Başarılı mühendislik şirketinizi 20 yıllık çalışmanın ardından devrettiniz. Çünkü artık İstanbul’da yaşamak yerine kendinize ve ailenize daha fazla zaman ayırabileceğiniz doğup büyüdüğünüz kasabaya yakın olan Mersin’de yaşayacaksınız. Burada bir şirket daha kuruyorsunuz, ama ve işler hem piyasanın hacmi hem de sizin bölgede fazla arkadaş müşteri grubunuz olmadığı için çok kötü gitti.
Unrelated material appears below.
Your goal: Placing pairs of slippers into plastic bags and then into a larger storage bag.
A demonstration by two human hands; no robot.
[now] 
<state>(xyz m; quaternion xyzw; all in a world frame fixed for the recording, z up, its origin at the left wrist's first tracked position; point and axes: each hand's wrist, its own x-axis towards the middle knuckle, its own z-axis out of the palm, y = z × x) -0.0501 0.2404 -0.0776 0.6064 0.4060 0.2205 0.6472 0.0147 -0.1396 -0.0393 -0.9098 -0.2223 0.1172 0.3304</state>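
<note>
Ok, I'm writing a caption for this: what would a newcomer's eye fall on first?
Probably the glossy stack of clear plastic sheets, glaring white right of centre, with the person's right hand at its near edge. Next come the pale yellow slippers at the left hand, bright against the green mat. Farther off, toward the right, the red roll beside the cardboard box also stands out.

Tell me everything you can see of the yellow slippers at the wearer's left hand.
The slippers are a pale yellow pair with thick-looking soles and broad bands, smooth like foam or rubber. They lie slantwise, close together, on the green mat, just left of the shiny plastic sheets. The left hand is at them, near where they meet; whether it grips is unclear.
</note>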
Hiç iş alamadınız henüz...

Bir sabah erkenden telefonunuz çaldı ve tanımadığınız biri sizi 1 saatlik mesafedeki arazisinde buluşmak üzere davet etti, size bir iş teklifi olacakmış.. Kalkıp gittiniz, arazi çok büyük ve güzel.. Tepeler, küçük ormanlar akarsu ve bir gölet var. Yörenin sıcak iklimi de çok uygun, bir doğa parkı yapıp Afrika’dan ve dünyanın başka yerlerinden aslan, leopar gibi av hayvanları getirtip, turistik bir avlanma alanı yapmak istiyor. Çok pahalı bir proje, altyapı ve inşaat işlerini sizin yapmanız isteniyor, büyük bir iş ve size getirisi de çok olacak. Soruyorsunuz, getirteceğiniz hayvanlar soyu tükenmekte olan hayvanlar değil mi?
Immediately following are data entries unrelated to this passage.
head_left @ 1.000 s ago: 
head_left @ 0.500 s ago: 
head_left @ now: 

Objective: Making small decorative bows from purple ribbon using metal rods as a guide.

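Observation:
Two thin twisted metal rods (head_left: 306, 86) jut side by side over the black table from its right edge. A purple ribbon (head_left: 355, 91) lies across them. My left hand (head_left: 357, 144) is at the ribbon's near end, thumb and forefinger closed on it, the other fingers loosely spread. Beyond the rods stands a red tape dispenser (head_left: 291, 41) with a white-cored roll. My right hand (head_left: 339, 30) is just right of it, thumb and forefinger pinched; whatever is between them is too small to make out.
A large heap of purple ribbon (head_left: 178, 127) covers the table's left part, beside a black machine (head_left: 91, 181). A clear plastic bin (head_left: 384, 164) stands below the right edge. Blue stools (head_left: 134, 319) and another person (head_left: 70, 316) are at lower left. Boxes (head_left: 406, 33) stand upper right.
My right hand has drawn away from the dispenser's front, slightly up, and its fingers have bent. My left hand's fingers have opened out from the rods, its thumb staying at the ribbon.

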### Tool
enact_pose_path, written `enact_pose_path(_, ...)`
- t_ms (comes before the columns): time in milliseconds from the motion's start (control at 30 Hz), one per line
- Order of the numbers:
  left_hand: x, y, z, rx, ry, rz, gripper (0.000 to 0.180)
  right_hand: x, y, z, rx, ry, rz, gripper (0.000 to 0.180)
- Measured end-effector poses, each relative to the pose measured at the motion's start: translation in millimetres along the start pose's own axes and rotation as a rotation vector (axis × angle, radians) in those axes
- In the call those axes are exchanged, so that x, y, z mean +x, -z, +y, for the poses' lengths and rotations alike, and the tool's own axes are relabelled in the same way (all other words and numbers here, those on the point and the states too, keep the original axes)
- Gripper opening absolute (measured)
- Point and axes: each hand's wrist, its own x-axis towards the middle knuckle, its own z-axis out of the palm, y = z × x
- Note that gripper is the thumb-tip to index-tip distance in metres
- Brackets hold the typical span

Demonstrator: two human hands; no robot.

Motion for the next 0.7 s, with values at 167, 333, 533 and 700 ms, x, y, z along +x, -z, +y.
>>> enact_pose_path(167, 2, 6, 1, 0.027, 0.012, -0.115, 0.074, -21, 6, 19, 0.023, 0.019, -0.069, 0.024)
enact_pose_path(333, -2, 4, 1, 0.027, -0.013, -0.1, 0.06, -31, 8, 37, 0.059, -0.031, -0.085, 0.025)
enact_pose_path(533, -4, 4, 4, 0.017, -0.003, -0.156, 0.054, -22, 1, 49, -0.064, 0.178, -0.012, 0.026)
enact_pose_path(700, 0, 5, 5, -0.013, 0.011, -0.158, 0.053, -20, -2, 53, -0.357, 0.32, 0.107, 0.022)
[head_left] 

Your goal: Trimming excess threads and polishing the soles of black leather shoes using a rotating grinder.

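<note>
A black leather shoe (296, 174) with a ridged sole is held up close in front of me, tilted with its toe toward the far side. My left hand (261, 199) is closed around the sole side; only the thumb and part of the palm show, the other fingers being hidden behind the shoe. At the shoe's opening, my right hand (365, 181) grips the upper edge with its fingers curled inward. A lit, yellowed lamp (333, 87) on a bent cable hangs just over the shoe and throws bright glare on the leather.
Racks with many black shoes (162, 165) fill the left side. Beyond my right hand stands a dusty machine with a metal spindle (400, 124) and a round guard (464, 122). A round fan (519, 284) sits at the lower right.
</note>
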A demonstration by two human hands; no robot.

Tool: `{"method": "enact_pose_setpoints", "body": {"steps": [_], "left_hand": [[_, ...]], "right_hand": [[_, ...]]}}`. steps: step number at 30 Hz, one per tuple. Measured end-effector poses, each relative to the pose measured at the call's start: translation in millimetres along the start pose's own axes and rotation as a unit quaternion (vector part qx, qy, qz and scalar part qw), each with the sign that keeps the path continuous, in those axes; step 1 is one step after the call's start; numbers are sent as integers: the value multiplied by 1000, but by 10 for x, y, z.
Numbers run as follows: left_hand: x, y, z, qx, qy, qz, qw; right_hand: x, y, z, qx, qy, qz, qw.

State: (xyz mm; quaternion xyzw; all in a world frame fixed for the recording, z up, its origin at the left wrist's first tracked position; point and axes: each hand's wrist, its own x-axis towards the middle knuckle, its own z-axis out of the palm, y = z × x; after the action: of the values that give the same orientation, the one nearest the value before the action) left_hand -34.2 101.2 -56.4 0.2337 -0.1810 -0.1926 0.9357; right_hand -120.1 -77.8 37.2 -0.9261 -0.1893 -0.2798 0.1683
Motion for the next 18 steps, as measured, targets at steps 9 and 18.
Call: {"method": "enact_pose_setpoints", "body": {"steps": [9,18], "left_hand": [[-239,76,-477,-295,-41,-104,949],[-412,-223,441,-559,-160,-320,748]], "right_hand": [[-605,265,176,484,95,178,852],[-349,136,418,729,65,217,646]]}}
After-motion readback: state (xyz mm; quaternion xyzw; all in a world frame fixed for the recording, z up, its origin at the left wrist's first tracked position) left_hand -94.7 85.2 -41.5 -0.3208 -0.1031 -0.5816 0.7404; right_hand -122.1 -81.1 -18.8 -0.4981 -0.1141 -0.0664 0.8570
Olabilir diyor, bu bizim sorunumuz değil, bu parayı verip bu hayvanları öldürmek isteyen bir sürü çok paralı turist var. Ben işime bakarım, sen de öyle yapmalısın, zaten bunu bilecek kadar profesyonel bir mühendissin..Haydi hemen kararını ver de işe başlayalım..

Ne yapmalısınız?

Tehlikeli atık giderimi

Bir çevre mühendisliği firmasında görevli mühendissiniz. Sizin emrinizde çalışan teknisyen arazi çalışmaları yapmaktadır. Bir müşterinin arazisine bırakılmış yarı dolu varillerde ne olduğunu anlayabilmek için teknisyeniniz örnekler aldı, maddelerin “tehlikeli ve zararlı” sınıfından olup olmadığını anlamanız gerekiyor. Eğer öyleyse bu varillerin ortadan kaldırılması için belirli nakliye önlemleri almanız ve bunları yetkililere haber vermeniz gerektiğini siz de teknisyeniniz de çok iyi biliyorsunuz. Firmanızın bu müşteri ile bir çok başka iş ilişkisi var. Bu ilişkileri sürdürmek adına ve onlar lehine bu varilleri nerede bulduğunuzu ve sadece numuneler aldırdığınızı rapor etmenin yeterli olması istendi.

Ardından da bu varilleri “içinde ne olduğu bilinmeyen maddeler bulunan variller“ olarak tanımlayıp oradan kaldırılmasını isteyeceksiniz. Müşteriniz bu varilleri alıp götürecek başka bir şirket ile anlaştı bile.. Sizden istenen sadece rapor yazmanız.

Bu raporu yazar mısınız?

Yoksa ilgililere haber verme sorumluluğu duyar mısınız?